/ Juan Felipe Quintero
¿Y yo, que pido vino, soy el que tengo que beber maluco o a la ciega? La pregunta me la hice al menos cuatro veces el último mes. Molesto. Decepcionado. Sin pelear con la gente, pero sin ganas de pedir más. Y dudando si debo volver a esos sitios.
Restaurante número uno. El mesero reporta que en su carta hay vino ¿Cuál? ¿Cuáles? “Blanco, rosado y tinto”, responde, sin ponerse colorado. Pues claro que son blanco, rosado y tinto. ¡A 10 metros de distancia les veo el color! Y ¿la variedad con la que fueron elaborados? Cero datos. El chico no sabía.
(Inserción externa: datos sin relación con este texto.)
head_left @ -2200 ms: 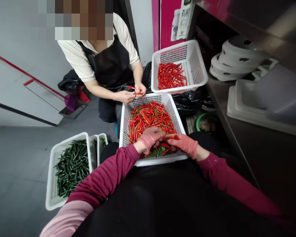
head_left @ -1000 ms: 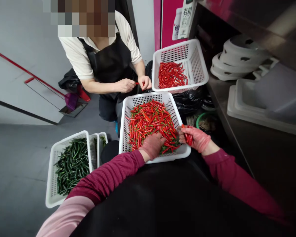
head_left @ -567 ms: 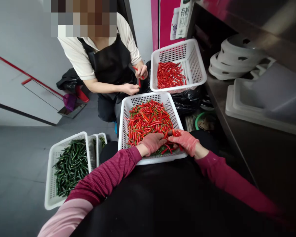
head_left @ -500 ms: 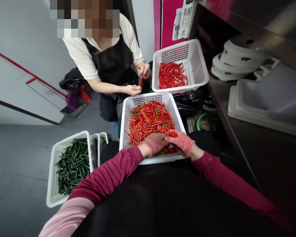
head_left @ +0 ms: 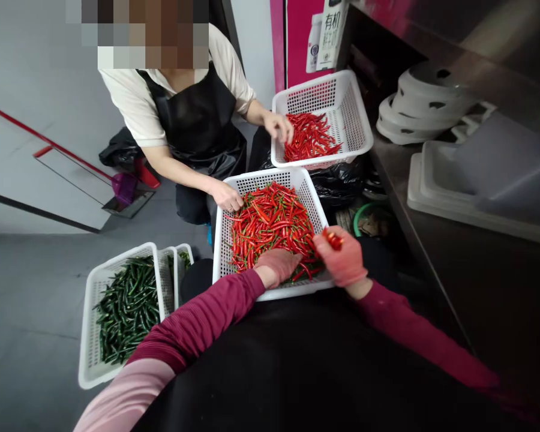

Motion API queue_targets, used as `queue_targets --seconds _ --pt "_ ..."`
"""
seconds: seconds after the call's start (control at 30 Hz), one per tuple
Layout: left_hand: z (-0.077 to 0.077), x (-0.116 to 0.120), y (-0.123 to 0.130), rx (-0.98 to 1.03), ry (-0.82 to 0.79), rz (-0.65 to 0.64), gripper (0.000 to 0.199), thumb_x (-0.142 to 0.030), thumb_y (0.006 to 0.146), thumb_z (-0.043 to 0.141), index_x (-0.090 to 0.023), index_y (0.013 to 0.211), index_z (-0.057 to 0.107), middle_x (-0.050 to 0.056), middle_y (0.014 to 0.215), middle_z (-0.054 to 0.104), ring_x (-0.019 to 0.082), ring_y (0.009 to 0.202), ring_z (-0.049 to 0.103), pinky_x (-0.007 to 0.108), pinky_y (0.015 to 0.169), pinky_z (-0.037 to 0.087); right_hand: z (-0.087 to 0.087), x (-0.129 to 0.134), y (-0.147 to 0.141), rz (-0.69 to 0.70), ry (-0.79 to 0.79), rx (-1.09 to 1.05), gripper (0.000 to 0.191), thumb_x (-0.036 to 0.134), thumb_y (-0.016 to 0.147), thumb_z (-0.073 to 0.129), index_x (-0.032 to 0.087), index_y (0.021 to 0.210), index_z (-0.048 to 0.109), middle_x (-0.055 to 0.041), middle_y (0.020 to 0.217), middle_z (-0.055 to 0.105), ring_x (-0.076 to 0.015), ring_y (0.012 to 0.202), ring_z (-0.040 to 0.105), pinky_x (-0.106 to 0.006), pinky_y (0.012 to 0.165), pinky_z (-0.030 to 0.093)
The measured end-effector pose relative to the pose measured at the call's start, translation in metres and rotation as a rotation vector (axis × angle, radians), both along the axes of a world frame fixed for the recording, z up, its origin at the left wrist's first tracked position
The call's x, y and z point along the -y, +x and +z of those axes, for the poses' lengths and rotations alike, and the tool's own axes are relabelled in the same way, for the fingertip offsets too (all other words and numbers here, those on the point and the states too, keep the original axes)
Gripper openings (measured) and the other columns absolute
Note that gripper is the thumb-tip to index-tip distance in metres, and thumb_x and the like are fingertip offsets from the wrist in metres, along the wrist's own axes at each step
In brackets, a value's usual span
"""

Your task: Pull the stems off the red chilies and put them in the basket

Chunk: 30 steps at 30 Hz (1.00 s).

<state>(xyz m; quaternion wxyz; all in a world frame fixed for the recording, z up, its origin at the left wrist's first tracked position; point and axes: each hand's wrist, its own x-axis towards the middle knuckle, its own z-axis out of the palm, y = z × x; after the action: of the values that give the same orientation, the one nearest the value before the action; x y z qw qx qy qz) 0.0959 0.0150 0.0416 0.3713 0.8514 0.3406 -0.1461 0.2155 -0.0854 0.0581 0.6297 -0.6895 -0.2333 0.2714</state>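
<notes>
A white perforated basket (head_left: 315, 193) in front of me holds a heap of red chilies (head_left: 270, 225) with green stems. My left hand (head_left: 279, 265), in a pink glove, rests on the near part of the heap; its fingertips are lost among the chilies, so their grip is hidden. Over the basket's right rim is my right hand (head_left: 344, 261), gloved alike and closed around several red chilies (head_left: 333, 239). Opposite me, a co-worker's hand (head_left: 227, 195) touches the heap's far left edge. Their other hand (head_left: 279, 126) hovers at a second basket (head_left: 357, 120) of red chilies.
A basket of green chilies (head_left: 130, 309) stands on the floor at left, with further baskets (head_left: 176, 264) beside it. To the right runs a dark shelf (head_left: 396, 174) bearing grey plastic tubs (head_left: 436, 102). A purple broom (head_left: 125, 187) and dustpan lean by the wall.
My hands have parted: the right moved right to the rim with its chilies, while the left stayed low on the heap. The co-worker's hands separated, one toward each red chili basket.
</notes>
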Motion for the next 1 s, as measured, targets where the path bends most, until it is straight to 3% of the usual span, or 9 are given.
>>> queue_targets --seconds 0.13,0.23,0.33,0.43,0.53,0.63,0.8,0.9,1.0 --pt "-0.018 0.004 0.008 -0.124 0.386 -0.457 0.026 -0.024 0.082 0.045 -0.018 0.101 0.062 0.015 0.100 0.057 0.030 0.087 0.060 0.043 0.068 0.046 -0.007 -0.003 0.040 -0.004 0.063 -0.719 0.010 0.023 0.068 0.059 0.019 0.066 0.050 -0.0008 0.059 0.058 -0.0146 0.051 0.055 -0.030 0.050 0.049" --pt "-0.026 0.007 0.014 -0.218 0.537 -0.601 0.031 -0.010 0.083 0.035 -0.015 0.100 0.061 0.016 0.098 0.055 0.029 0.085 0.061 0.042 0.065 0.048 -0.016 0.002 0.048 0.074 0.110 -0.861 0.015 0.016 0.064 0.064 0.018 0.072 0.052 0.0003 0.061 0.060 -0.0138 0.051 0.056 -0.030 0.050 0.050" --pt "-0.019 0.005 0.011 -0.179 0.566 -0.583 0.026 -0.017 0.084 0.040 -0.014 0.103 0.058 0.016 0.099 0.054 0.027 0.083 0.062 0.039 0.063 0.050 -0.022 0.007 0.031 0.157 0.024 -0.733 0.022 0.020 0.060 0.071 0.018 0.072 0.053 0.0042 0.053 0.054 -0.0109 0.044 0.051 -0.029 0.050 0.049" --pt "-0.004 0.001 0.001 -0.129 0.579 -0.531 0.028 -0.021 0.086 0.037 -0.017 0.108 0.053 0.015 0.103 0.053 0.026 0.083 0.062 0.038 0.064 0.050 -0.028 0.002 0.012 0.271 -0.220 -0.375 0.026 0.023 0.054 0.075 0.019 0.074 0.059 0.0040 0.056 0.057 -0.0107 0.047 0.051 -0.026 0.051 0.046" --pt "0.005 -0.002 -0.006 -0.171 0.560 -0.489 0.027 -0.022 0.087 0.034 -0.017 0.108 0.051 0.013 0.097 0.058 0.026 0.081 0.063 0.038 0.065 0.049 -0.035 -0.010 0.002 0.485 -0.497 0.039 0.021 0.019 0.049 0.074 0.021 0.067 0.063 0.0045 0.056 0.058 -0.0108 0.052 0.051 -0.022 0.050 0.040" --pt "0.006 -0.005 -0.010 -0.120 0.480 -0.514 0.030 -0.035 0.088 0.034 -0.017 0.102 0.053 0.011 0.093 0.061 0.026 0.080 0.063 0.036 0.063 0.049 -0.039 -0.019 -0.001 0.620 -0.664 0.234 0.014 0.022 0.052 0.071 0.021 0.063 0.063 0.0043 0.055 0.058 -0.0103 0.050 0.049 -0.022 0.047 0.036" --pt "0.006 -0.009 -0.010 -0.143 0.429 -0.470 0.032 -0.039 0.088 0.033 -0.019 0.094 0.057 0.009 0.091 0.063 0.023 0.081 0.063 0.031 0.063 0.048 -0.039 -0.021 -0.006 0.650 -0.715 0.208 0.016 0.032 0.061 0.066 0.018 0.064 0.059 0.0032 0.050 0.054 -0.0085 0.043 0.047 -0.021 0.043 0.034" --pt "0.007 -0.013 -0.006 -0.227 0.445 -0.338 0.031 -0.039 0.086 0.037 -0.017 0.091 0.059 0.010 0.088 0.064 0.023 0.080 0.063 0.031 0.065 0.047 -0.038 -0.019 -0.011 0.584 -0.695 -0.018 0.019 0.036 0.067 0.063 0.019 0.067 0.054 0.0041 0.042 0.049 -0.0093 0.034 0.043 -0.022 0.037 0.033" --pt "0.004 -0.018 -0.007 -0.250 0.379 -0.184 0.032 -0.039 0.086 0.038 -0.017 0.091 0.060 0.010 0.087 0.064 0.020 0.080 0.062 0.028 0.065 0.045 -0.033 -0.013 -0.008 0.490 -0.516 -0.305 0.020 0.037 0.070 0.061 0.020 0.070 0.050 0.0044 0.040 0.048 -0.0108 0.032 0.043 -0.022 0.032 0.033"
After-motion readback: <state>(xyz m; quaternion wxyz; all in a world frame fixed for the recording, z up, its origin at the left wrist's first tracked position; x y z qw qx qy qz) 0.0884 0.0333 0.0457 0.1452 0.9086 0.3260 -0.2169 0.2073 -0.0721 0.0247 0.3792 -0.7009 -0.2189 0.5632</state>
Descorchar sin conocer la uva de origen es beber a ciegas, es tal vez arruinar la comida, o no lograr una buena armonía, es que tengas estado de ánimo Pinot Noir y te sirvan, sin saber, Syrah. No peleé. Hice un par de maromas y el vino que quería, de la variedad que quería, llegó a mi copa.
Restaurante número dos. El mesero ofrece, entre su variedad de tintos, un francés –mezcla de Cabernet y de Merlot– y un Carmenere chileno. Pedí el segundo y un par de minutos después a mi mesa llegó… el francés. Sin advertencia. Me di cuenta por la nariz: uno y otro tienen aromas muy distintos. Y vuelvo al punto: no es vino, así genérico, lo que quería; quería Carmenere. Como cuando compras un carro: quieres Renault o Mazda o Audi. No son lo mismo.
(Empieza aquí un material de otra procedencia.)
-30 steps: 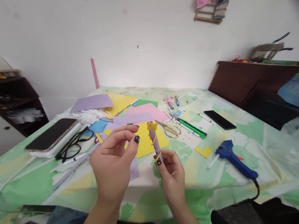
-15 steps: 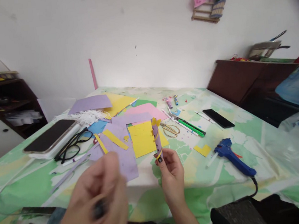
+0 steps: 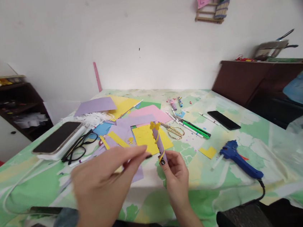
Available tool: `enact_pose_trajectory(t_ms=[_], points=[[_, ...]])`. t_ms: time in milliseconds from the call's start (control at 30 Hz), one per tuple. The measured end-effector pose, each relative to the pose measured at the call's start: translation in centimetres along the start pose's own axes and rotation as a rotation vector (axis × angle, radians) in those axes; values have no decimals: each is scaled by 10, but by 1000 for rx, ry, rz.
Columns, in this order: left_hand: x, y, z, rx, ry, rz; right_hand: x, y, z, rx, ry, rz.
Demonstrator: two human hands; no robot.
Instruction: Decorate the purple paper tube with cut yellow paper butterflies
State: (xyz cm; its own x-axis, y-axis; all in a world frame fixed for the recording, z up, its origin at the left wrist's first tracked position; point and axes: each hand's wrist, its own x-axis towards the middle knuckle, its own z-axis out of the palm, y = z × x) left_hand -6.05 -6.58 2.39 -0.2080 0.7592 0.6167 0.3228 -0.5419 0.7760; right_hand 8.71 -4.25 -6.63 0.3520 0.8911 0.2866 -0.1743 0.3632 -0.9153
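My right hand (image 3: 175,172) grips the lower end of a slim purple paper roll (image 3: 159,141), held upright and slightly tilted. A thin yellow strip spirals around the roll, and small yellow cut-out shapes (image 3: 155,125) sit at its top. To the left, my left hand (image 3: 107,186) is closed in a pinch, fingertips pointing at the roll but apart from it. Whatever is between those fingertips, if anything, is too small to make out. Behind the roll lies a yellow paper sheet (image 3: 145,139), and purple paper is partly hidden behind my left hand.
A blue glue gun (image 3: 240,160) lies at right by a yellow paper scrap (image 3: 208,152). Gold-handled scissors (image 3: 175,132), a green cutter (image 3: 195,127) and a phone (image 3: 224,120) lie farther back. Glasses (image 3: 80,146) and another phone (image 3: 58,137) are at left.
My left hand has moved up and right, from the near left toward the paper roll, and its fingertips now point at it. My right hand still holds the roll, tilted a little more.
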Motion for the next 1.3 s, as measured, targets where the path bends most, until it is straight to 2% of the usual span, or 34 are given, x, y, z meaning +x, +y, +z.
enact_pose_trajectory(t_ms=[67, 133, 200, 300, 600, 1000, 1300], points=[[18, -1, 19, 252, 17, 160, -1, -2, 0, -11, 4, -2], [31, -3, 32, 375, 5, 305, -1, -3, 0, -20, 6, 1], [39, -5, 39, 447, -49, 404, -2, -3, 0, -22, 4, 3], [43, -6, 41, 525, -110, 482, -2, -3, 1, -25, 5, -8], [47, -5, 45, 532, -9, 434, -2, -3, 2, -23, 0, -14], [47, -7, 41, 591, -27, 617, -1, -3, 1, -25, -9, 2], [46, -10, 43, 598, -7, 614, -1, -2, 1, -11, -27, -1]])
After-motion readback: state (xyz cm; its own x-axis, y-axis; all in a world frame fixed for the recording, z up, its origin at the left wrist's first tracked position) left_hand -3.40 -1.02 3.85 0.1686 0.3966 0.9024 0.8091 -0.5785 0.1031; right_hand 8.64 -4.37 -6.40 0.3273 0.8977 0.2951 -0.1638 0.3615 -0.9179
Restaurante número tres. El mesero, ante mi pedido de un vino tinto, va por la botella, la exhibe en mi mesa, ofrece un par de explicaciones y sirve. ¡Y lo que entrega es un vino “al clima”, unos 26 grados como hacía ese día! Imposible de tomar porque los tintos en general se deben descorchar a 18 grados. Frescos. Es regla. Más que para quitar la sed o el calor, para que expresen sus atributos. A 26, temperatura que el mesero defendió a capa, espada y sacacorchos, no habrá más que una colección de notas y de aromas a alcohol. Pesadas de tomar, difíciles de disfrutar. Cuáles frutas rojas, cuáles recuerdos de roble en nariz.
En cada uno de estos lugares, cuyos nombres me reservo porque no son los únicos donde mamarrachean con el vino –de manera que ante muestra incompleta es mejor ser justo–, miré a mi alrededor y vi mesas muy bien servidas. Los que ordenaron cerveza la tuvieron en buen vaso (otro error común en el vino es tenerlo en copas mediocres) y en la temperatura ideal, como también les ocurrió a quienes eligieron gaseosa: fría, con los hielos suficientes, con sus burbujas…
¿Y yo, y por supuesto cada vez más comensales, que pedimos vino, tenemos que beber maluco, caliente o a la ciega? Piénsenlo bien jefes en los restaurantes: una copa puede dar más ingresos que una gaseosa (que empalaga y no le rinde tributo a ningún plato) o que una cerveza (que sirve para establecer armonías con algunas preparaciones, pero que pronto da sensación de llenura). Un vino, bien elegido, con asesoría correcta, con servicio impecable, eleva la calidad de la comida y le suma puntos a favor a la experiencia gastronómica. Piénsenlo bien.